Pinsky’s poems have earned praise for their wild musical energy and range. Selected Poems (FSG, 2011) is his most recent poetry. His The Figured Wheel: New and Collected Poems 1966-1996 was a Pulitzer Prize finalist. Pinsky often performs his poems with eminent jazz musicians, in venues ranging from schools and universities to jazz clubs. His CDs PoemJazz and PoemJazz II House Hour, with Grammy-winning pianist Laurence Hobgood, were released by Circumstantial Productions.
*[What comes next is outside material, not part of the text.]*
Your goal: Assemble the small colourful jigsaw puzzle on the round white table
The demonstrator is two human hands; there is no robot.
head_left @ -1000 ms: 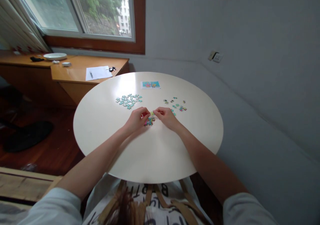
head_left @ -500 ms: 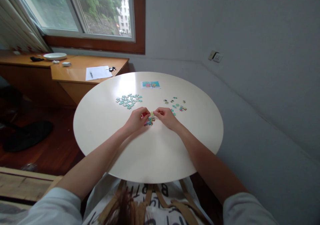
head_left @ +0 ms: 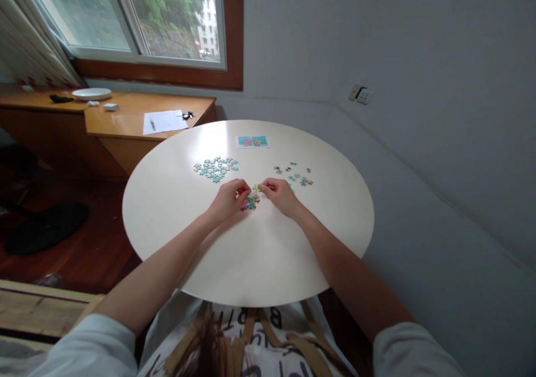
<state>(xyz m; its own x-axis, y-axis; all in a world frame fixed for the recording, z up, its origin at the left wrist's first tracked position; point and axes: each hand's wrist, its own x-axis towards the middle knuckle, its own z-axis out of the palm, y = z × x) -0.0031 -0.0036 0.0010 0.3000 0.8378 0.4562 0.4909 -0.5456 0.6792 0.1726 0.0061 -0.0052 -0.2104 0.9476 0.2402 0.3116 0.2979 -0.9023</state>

Robert Pinsky is the only member of the American Academy of Arts and Letters to have appeared on “The Simpsons” and “The Colbert Report.” For years a regular contributor to PBS’s The NewsHour, he publishes frequently in magazines such as The New Yorker, The Atlantic Monthly, The Threepenny Review and The Best American Poetryanthologies. He is also the winner of the PEN/Voelcker Award, the William Carlos Williams Prize, the Lenore Marshall Prize, Italy’s Premio Capri, the Korean Manhae Award and the  Harold Washington Award from the City of Chicago. He teaches in the graduate writing program at Boston University. In 2015 Boston University named Robert Pinsky a William Fairfield Warren Distinguished Professor, which is the highest honor bestowed on senior faculty members actively involved in research, scholarship, and University civic life, and teaching.

***

Piñata by m.nicole.r.wildhood

Mostly thick ticker tape and paper,
but it is relentless, and they ever more

aggressive as they start
to spot its treasured innards.

I just need the kids to be safe,
but beyond their blindfolded bat swinging

into a future where all is sweet and bright,
or one where all is rent

to bits – either demands the disintegration
of a small, soft body to get inside.

I am minding my own body, eyes widening
at the swings of years; still I don’t know how to be

known, be opened. I do not want my gifts
beaten out of me.

 


In addition to blogging at http://mnicolerwildhood.com, m.nicole.r.wildhood’s work appeared in The Atlantic, xoJane, The Atticus Review, Five and elsewhere. Her work is forthcoming in the Foley Poetry Contestanthology and great weather for MEDIA. She writes for Seattle’s street newspaper Real Change and is at work on a novel and two volumes of poetry.

Poetry matters because “with so much violence, apathy and disconnection the world over, she takes hope from seeing others able to find things to affirm in our world; poetry is one strong way to tell the truth, say yes to beauty and call out what is not yet.”